Winning support for Animal Rights was never going to be easy. We live in a conspiracy of misinformation which suits almost everyone, because it allows people to be speciesist, which in turn allows them to indulge in animal foods.
            While vegans are trying to defend abused animals, non-vegans are trying to do the opposite, by ‘not giving a damn’ about them. The educated food lover might wriggle out of the ethical quagmire but they keep sinking back into it each day, by cooking their bits of dead animal and practising the dark art of ‘animal cuisine’. It sounds quite respectable; it helps cooking enthusiasts to apply their sensitivity to the aesthetics of food, overriding the ethical side of it (the provenance of  those foods).
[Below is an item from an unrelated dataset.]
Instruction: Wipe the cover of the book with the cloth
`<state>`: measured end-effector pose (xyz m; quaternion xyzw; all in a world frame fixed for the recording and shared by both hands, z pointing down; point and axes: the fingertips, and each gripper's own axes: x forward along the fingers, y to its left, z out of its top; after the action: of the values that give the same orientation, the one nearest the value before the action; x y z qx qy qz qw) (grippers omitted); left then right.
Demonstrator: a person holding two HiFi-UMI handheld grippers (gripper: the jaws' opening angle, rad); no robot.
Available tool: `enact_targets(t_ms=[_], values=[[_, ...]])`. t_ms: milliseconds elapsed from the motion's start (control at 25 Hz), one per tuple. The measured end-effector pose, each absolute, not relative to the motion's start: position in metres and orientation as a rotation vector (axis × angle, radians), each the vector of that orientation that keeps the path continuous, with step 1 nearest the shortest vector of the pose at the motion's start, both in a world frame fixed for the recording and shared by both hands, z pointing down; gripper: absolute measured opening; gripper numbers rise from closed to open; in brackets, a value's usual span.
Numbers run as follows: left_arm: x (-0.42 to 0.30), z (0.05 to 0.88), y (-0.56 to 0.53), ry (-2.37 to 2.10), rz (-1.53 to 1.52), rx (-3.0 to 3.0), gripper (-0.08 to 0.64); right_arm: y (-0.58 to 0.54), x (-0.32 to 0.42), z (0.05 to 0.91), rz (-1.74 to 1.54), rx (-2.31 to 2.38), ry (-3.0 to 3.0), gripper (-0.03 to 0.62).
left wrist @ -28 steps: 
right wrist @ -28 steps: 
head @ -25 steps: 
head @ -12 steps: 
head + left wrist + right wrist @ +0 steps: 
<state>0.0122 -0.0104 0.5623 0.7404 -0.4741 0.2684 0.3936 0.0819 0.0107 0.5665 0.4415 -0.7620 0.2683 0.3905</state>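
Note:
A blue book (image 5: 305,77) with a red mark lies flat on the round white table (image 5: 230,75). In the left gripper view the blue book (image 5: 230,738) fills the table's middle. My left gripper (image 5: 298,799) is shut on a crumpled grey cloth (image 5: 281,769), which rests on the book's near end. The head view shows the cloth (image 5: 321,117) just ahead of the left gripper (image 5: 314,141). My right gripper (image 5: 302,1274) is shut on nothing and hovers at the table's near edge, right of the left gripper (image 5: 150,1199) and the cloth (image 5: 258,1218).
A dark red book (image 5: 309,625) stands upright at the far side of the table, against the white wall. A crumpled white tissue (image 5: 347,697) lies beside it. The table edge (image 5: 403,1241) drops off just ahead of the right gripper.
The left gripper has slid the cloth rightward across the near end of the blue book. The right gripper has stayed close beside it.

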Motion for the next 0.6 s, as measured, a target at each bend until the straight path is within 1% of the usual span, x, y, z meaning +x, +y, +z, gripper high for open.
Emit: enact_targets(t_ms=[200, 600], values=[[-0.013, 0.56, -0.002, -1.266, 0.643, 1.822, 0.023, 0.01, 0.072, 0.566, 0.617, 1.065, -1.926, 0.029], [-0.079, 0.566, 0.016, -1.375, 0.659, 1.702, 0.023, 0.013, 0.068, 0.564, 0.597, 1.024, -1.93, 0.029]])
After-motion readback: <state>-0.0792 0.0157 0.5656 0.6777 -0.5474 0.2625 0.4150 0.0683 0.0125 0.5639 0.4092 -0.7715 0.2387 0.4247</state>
It emphasises ‘food quality’ (nutrition or taste experience) in order to downplay the origins of animal foodstuffs.
For most people their pleasure is in indulgence. They think about it, savour it, salivate over it - the omnivore gastronome drools over food all day. The wealthy gastronomes indulge themselves in all the exotic delicacies without a single thought given to the animal behind what they’re eating; their favourite fleshy foods must not be given up lightly. Life without lobster is unimaginable.